# Property-based testing is not the same as partition testing by Mark Seemann

*Including an example of property-based testing without much partitioning.*

A tweet from Brian Marick induced me to read a paper by Dick Hamlet and Ross Taylor called *Partition Testing Does Not Inspire Confidence*. In general, I find the conclusion fairly intuitive, but on the other hand hardly an argument against property-based testing.

I'll later return to why I find the conclusion intuitive, but first, I'd like to address the implied connection between partition testing and property-based testing. I'll also show a detailed example.

The source code used in this article is available on GitHub.

### Not the same #

The Hamlet & Taylor paper is exclusively concerned with partition testing, which makes sense, since it's from 1990. As far as I'm aware, property-based testing wasn't invented until later.

Brian Marick extends its conclusions to property-based testing:

This seems to imply that property-based testing isn't effective, because (if you accept the paper's conclusions) partition testing isn't effective."I've been a grump about property-based testing because I bought into the conclusion of Hamlet&Taylor's 1990 "Partition testing does not inspire confidence""

There's certainly overlap between partition testing and property-based testing, but it's not complete. Some property-based testing isn't partition testing, or the other way around:

To be fair, the overlap may easily be larger than the figure implies, but you can certainly describes properties without having to partition a function's domain.

In fact, the canonical example of property-based testing (that reversing a list twice yields the original list: `reverse (reverse xs) == xs`

) does *not* rely on partitioning. It works for all finite lists.

You may think that this is only because the case is so simple, but that's not the case. You can also avoid partitioning on the slightly more complex problem presented by the Diamond kata. In fact, the domain for that problem is so small that you don't need a property-based framework.

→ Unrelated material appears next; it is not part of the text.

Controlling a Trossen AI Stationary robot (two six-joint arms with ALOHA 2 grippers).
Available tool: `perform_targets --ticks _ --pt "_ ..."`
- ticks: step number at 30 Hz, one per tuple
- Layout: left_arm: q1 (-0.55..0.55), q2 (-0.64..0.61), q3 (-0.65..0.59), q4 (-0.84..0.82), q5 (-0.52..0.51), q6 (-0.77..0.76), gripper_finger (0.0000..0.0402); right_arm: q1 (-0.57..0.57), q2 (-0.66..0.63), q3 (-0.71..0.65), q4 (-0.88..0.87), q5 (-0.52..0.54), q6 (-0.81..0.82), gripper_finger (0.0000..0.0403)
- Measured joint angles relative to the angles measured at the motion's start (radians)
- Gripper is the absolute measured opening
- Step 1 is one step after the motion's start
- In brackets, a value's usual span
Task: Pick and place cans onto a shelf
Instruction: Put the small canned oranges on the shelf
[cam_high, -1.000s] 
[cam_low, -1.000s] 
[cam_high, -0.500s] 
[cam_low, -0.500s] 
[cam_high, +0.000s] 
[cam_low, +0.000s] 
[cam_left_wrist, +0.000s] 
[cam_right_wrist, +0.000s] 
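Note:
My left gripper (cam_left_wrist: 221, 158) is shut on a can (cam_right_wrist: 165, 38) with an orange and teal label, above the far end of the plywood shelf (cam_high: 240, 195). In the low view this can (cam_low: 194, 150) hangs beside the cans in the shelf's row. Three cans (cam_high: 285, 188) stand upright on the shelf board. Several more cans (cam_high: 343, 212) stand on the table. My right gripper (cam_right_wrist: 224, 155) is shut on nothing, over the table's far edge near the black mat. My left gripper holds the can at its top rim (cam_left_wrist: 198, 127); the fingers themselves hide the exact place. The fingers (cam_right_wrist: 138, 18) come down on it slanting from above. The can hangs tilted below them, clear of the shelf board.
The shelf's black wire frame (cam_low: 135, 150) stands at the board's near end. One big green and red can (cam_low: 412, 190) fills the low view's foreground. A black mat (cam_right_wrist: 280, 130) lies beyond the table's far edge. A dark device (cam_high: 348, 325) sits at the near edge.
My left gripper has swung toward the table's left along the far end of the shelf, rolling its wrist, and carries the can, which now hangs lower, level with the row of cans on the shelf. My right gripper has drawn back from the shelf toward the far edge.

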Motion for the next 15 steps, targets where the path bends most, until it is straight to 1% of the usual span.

You may argue that the Diamond kata is another toy problem, but I've also solved a realistic, complex business problem with property-based testing without relying on partitioning. Granted, the property shown in that article doesn't sample uniformly from the entire domain of the System Under Test, but the property (there's only one) doesn't rely on partitioning. Instead, it relies on incremental tightening of preconditions to tease out the desired behaviour.

I'll show another example next.

### FizzBuzz via partitioning #

When introducing equivalence classes and property-based testing in workshops, I sometimes use the FizzBuzz kata as an example. When I do this, I first introduce the concept of equivalence classes and then proceed to explain how instead of manually picking values from each partition, you can randomly sample from them:

[<Property(QuietOnSuccess = true)>] let ``FizzBuzz.transform returns Buzz`` (number : int) = (number % 5 = 0 && number % 3 <> 0) ==> lazy let actual = FizzBuzz.transform number let expected = "Buzz" expected = actual

(That's F# code, but the rest of the code in this article is going to be Haskell.)

While this gently introduces the concept of testing based on randomly sampling inputs, it relies heavily on partitioning. The above example filters inputs so that it only runs with numbers that are divisible by five, but not by three.

As at least one workshop attendee objected, it's getting perilously close to reproducing the implementation logic in the test. It always hurts when someone directs valid criticism at you, but he was right. That's not a problem with property-based testing, though, but rather with the way I presented it.

We can do better.

### FizzBuzz with proper properties #

The trick to 'true' property-based testing is identifying proper properties for the problem being solved. Granted, this can be difficult and often requires some creative thinking (which is also why I find it so enjoyable). Fortunately, certain patterns tend to recur; for example, Scott Wlaschin has a small collection of property-based testing patterns.

As the FizzBuzz kata is described, the domain for a `fizzBuzz`

function is only the numbers from one to 100. Let's be generous, however, and expand it to all integers, since it makes no practical difference.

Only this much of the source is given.